◆ Work item: Determine how many lines of the material hold the string "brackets" and reply with only that number.
··········
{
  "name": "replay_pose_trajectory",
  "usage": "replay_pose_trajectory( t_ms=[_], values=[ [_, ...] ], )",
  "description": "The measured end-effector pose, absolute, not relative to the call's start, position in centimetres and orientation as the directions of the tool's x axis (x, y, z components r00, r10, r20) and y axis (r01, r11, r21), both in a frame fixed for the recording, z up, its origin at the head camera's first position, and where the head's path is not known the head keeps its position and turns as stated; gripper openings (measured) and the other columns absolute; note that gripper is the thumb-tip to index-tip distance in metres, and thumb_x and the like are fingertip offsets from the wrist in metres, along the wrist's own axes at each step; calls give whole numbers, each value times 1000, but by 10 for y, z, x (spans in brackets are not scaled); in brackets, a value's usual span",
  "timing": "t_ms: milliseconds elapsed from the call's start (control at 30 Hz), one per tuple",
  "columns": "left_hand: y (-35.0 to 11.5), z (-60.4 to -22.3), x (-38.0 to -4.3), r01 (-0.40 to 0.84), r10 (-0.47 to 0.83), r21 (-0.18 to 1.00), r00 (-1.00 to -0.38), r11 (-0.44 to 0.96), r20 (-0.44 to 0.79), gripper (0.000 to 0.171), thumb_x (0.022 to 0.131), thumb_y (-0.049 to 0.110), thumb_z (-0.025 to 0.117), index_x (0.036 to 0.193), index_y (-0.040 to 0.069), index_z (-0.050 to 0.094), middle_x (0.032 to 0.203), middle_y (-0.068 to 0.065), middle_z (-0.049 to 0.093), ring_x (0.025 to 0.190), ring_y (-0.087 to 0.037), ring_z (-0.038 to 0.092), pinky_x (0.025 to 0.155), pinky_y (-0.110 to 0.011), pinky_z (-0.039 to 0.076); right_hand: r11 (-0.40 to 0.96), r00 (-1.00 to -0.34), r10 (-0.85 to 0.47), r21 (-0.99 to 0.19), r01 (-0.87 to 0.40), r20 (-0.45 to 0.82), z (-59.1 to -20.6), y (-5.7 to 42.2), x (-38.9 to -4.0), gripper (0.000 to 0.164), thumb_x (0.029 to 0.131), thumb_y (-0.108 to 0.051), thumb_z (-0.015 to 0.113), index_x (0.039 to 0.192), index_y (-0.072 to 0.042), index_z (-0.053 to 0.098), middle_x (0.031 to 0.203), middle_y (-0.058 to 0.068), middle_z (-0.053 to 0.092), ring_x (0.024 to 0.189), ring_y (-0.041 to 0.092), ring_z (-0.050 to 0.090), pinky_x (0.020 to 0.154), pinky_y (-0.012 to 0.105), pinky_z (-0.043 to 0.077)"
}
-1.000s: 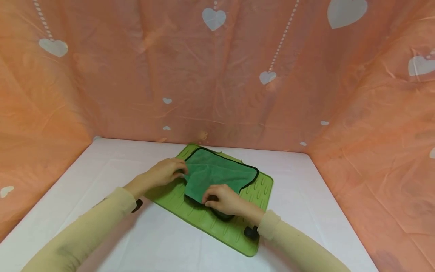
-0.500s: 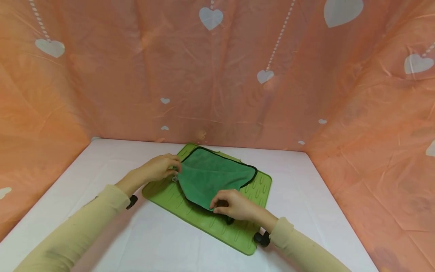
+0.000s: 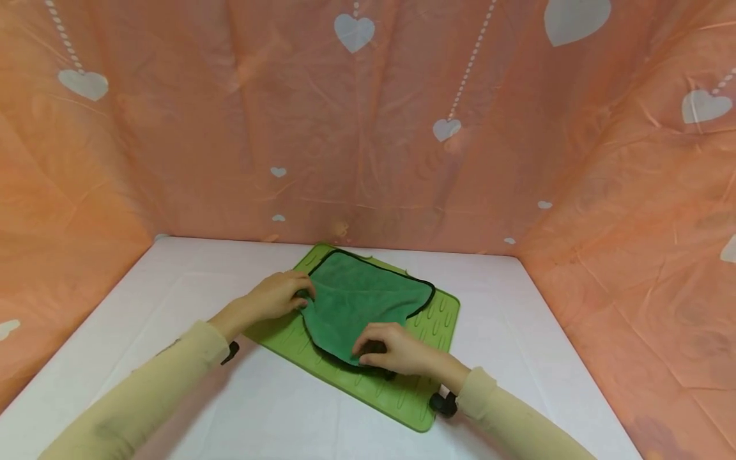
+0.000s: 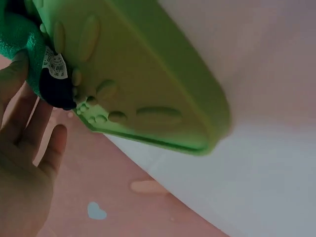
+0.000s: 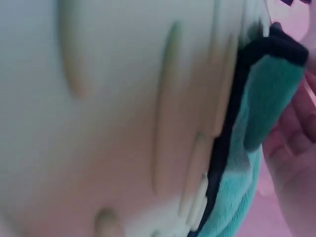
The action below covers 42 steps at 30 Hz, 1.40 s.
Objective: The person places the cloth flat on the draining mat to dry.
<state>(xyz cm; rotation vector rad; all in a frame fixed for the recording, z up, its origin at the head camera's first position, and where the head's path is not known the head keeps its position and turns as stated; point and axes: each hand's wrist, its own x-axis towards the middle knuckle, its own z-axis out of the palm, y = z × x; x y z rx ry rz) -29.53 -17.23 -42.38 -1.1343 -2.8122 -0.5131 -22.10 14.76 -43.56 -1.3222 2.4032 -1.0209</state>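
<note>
A green cloth [image 3: 356,300] with a dark border lies spread over a green ridged mat [image 3: 397,402]. My left hand [image 3: 280,295] pinches the cloth's left corner. In the left wrist view a white label [image 4: 54,64] shows on that corner, close to the thumb. Toward the near side, my right hand [image 3: 397,348] holds the cloth's near edge between thumb and fingers. The right wrist view shows that part of the cloth [image 5: 274,94] folded over beside the fingers [image 5: 301,118], a little raised from the mat. What lies under the cloth is hidden.
The mat sits askew on a white-covered table [image 3: 253,409]. Orange curtains [image 3: 230,128] with pale hearts stand behind and at both sides. A black wrist device [image 3: 444,404] hangs below the right wrist, another [image 3: 231,352] below the left.
The near flap of the cloth has been unfolded and drawn toward the near right by my right hand. My left hand shifted left, then slightly back right, keeping its corner.
</note>
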Motion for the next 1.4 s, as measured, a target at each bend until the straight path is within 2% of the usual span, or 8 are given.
replay_pose_trajectory(
  t_ms=[133,267,433,567,767,1000,1200,1400],
  values=[
    [-182,-424,-294,617,578,343,-786,709,218,23,95,17,79,116,10,73,116,-6,66,97,-25,67,81,-44,57,343,-628,-740,-669,-660,241,-430,160,-222,14,100,-12,72,114,-7,74,109,2,70,96,9,64,80,30,57],
    [-193,-426,-294,535,499,437,-842,724,203,27,98,18,76,121,5,70,114,-9,64,96,-23,65,78,-42,56,415,-696,-659,-634,-652,284,-426,174,-225,12,98,-8,73,110,-5,74,105,3,70,93,12,65,76,30,56],
    [-201,-425,-294,430,461,608,-880,667,117,34,101,16,71,126,-6,64,117,-19,66,99,-28,66,79,-41,57,521,-771,-591,-618,-588,236,-425,191,-229,10,97,-7,74,106,-4,74,100,3,68,88,13,65,73,27,56],
    [-202,-428,-296,345,464,700,-885,625,22,41,103,20,68,132,-8,59,119,-22,66,106,-34,67,77,-38,58,592,-804,-573,-599,-539,157,-427,198,-232,13,97,-14,75,106,-4,74,95,0,69,84,9,65,73,27,56],
    [-196,-435,-297,316,471,716,-882,622,-21,40,102,20,70,132,-5,59,115,-18,66,104,-30,66,78,-38,57,659,-800,-591,-514,-550,98,-433,198,-235,19,96,-23,77,106,-7,75,85,-6,66,75,2,57,66,24,50],
    [-188,-438,-296,340,475,718,-880,607,15,37,101,14,71,131,-5,59,98,-9,61,86,-19,57,72,-32,50,723,-829,-552,-442,-531,95,-437,189,-233,16,91,-19,82,103,-10,75,86,-4,67,79,10,61,70,29,52],
    [-186,-439,-293,320,449,738,-893,594,26,34,102,14,69,131,-2,60,99,-9,58,86,-20,57,71,-32,50,741,-853,-517,-461,-488,71,-436,180,-229,14,90,-12,82,103,-10,75,86,-2,71,77,14,66,66,28,53],
    [-186,-429,-289,314,437,788,-897,529,65,35,104,14,65,133,-5,59,101,-11,58,90,-21,58,76,-34,52,705,-857,-510,-538,-462,68,-436,182,-227,13,91,-8,79,104,-9,75,84,-4,70,73,7,61,63,26,50]
  ],
)
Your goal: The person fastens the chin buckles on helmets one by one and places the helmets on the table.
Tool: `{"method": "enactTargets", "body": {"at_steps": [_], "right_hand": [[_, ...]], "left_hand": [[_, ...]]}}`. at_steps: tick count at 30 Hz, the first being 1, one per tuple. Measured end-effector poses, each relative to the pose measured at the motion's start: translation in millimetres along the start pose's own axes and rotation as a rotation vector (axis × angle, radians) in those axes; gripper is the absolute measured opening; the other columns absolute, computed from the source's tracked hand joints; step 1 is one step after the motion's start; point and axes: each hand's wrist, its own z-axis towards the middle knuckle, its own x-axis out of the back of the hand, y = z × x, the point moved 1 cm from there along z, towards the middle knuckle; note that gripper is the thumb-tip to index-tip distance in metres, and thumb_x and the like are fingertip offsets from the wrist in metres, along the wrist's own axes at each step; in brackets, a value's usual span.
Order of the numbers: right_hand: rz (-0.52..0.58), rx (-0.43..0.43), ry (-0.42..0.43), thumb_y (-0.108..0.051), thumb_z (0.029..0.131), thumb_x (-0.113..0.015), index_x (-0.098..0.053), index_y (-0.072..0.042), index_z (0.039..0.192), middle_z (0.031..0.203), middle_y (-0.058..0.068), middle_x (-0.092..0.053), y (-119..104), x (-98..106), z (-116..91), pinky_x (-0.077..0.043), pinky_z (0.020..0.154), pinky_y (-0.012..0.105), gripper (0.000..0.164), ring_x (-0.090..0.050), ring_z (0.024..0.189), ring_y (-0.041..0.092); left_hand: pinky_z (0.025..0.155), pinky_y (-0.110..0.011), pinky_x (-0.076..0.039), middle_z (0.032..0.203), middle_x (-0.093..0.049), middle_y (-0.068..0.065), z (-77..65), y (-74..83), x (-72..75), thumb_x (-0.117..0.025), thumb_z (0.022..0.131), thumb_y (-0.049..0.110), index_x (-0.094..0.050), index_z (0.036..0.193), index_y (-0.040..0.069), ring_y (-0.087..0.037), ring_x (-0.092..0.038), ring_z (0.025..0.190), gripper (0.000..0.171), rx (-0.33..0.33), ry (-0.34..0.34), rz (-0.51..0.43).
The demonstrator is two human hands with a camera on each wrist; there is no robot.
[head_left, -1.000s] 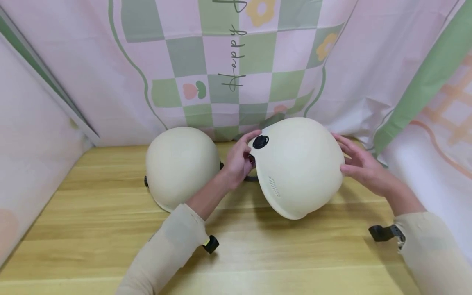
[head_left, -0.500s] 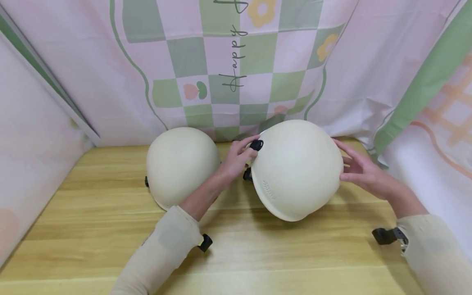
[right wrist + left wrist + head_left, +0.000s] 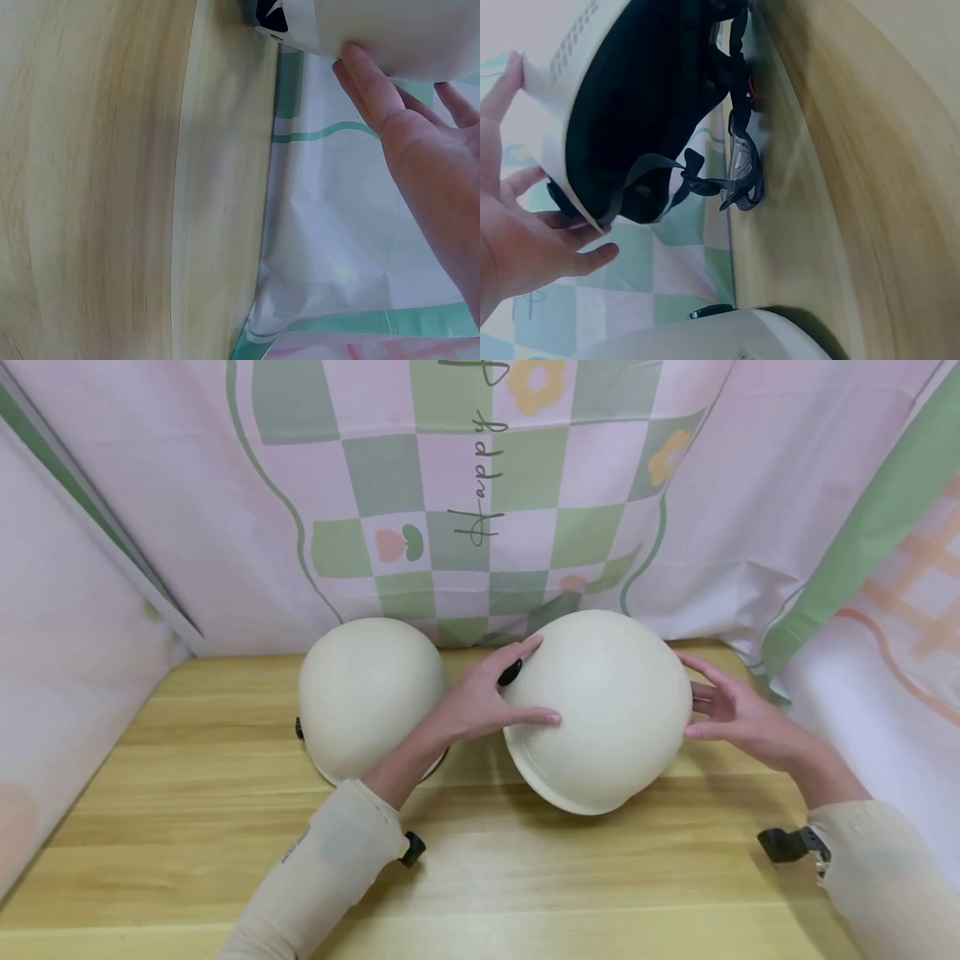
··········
◆ Answer space: 2